Since I have spent a quarter of a century doing research in the biological and medical sciences, it is inevitable that my beliefs should be colored by this background. Science and democracy have advanced hand-in-hand over the last three hundred years. Without the cultural climate of western democracy, science, with its wide impact on human affairs, could not, I believe, have developed. German science deteriorated under the Nazis, and the science of genetics has already been destroyed behind the iron curtain.
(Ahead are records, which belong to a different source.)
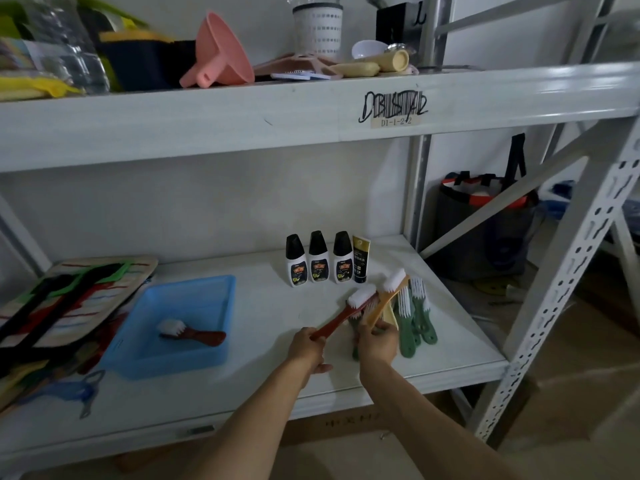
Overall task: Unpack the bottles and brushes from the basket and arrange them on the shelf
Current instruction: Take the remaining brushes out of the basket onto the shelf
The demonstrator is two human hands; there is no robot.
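The left hand (pixel 308 351) grips a red-handled white-bristled brush (pixel 346 311), the right hand (pixel 377 342) an orange-handled one (pixel 388 296), while the blue plastic basket (pixel 194 362) holds one red brush (pixel 190 332).

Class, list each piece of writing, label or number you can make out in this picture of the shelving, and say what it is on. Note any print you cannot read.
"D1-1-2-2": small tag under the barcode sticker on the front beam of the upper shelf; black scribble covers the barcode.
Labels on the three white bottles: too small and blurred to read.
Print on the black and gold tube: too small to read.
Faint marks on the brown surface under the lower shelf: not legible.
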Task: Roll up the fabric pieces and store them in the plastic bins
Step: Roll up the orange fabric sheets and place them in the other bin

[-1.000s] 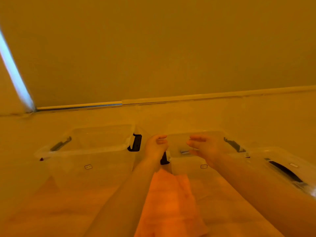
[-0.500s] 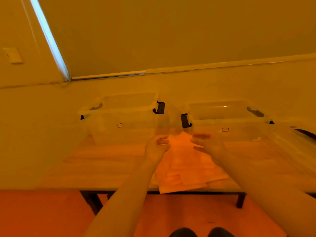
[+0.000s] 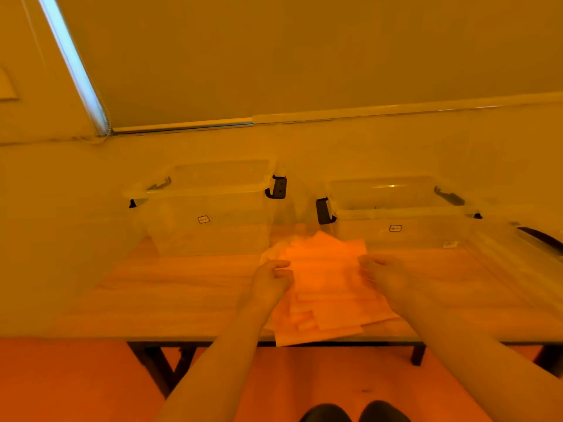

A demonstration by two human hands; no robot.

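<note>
Both bare forearms reach forward and converge toward the middle, sleeves nowhere on them. The left hand (image 3: 272, 280) sits knuckles-up, fingers curled inward with the fingertips pointing right. The right hand (image 3: 384, 274) mirrors it, back of the hand up, fingers bent and pointing left toward its partner. The two hands are level and apart. Whether either pinches anything can't be told

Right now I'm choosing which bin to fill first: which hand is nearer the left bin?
Left. The left hand is just right of and nearer the viewer than the left bin; the right hand is before the right bin.
</note>
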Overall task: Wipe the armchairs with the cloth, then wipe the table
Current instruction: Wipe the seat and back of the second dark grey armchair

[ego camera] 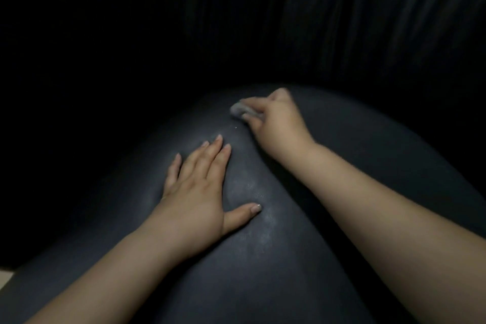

While I believe that science is a technique of the greatest importance for the activation of true knowledge and that truth is intrinsically good, I am fully aware of the limitations of science. The
frontiers of the unknown hem me in on all sides and I am conscious of how little I know according to the rigorous criteria of scientific validity. These limitations are especially conspicuous in the realm of values in human affairs. I believe that there are other approaches to truth. Thus, literature, history, the arts, religion, and the experiences that come from living with one’s fellows, are for different aspects of truth.
In daily affairs I must make decisions and act on evidence that is entirely inadequate for scientific conclusions. But I nonetheless believe that the more objectively reasonable are my acts, the more nearly will they serve the values I live by. Reason and the basic sciences have emancipated us from the
superstitions of the Dark Ages. I have faith that reason and loyalty to our historically tested values, derived by the struggles of free men over the centuries, can do more than anything else to resolve the tragic problems of our time. This is not an easy road, but I know of no shortcuts.
That was Doctor Hudson Hoagland, a physiologist and teacher from Shrewsbury, Massachusetts, who has learned much himself about the business of living.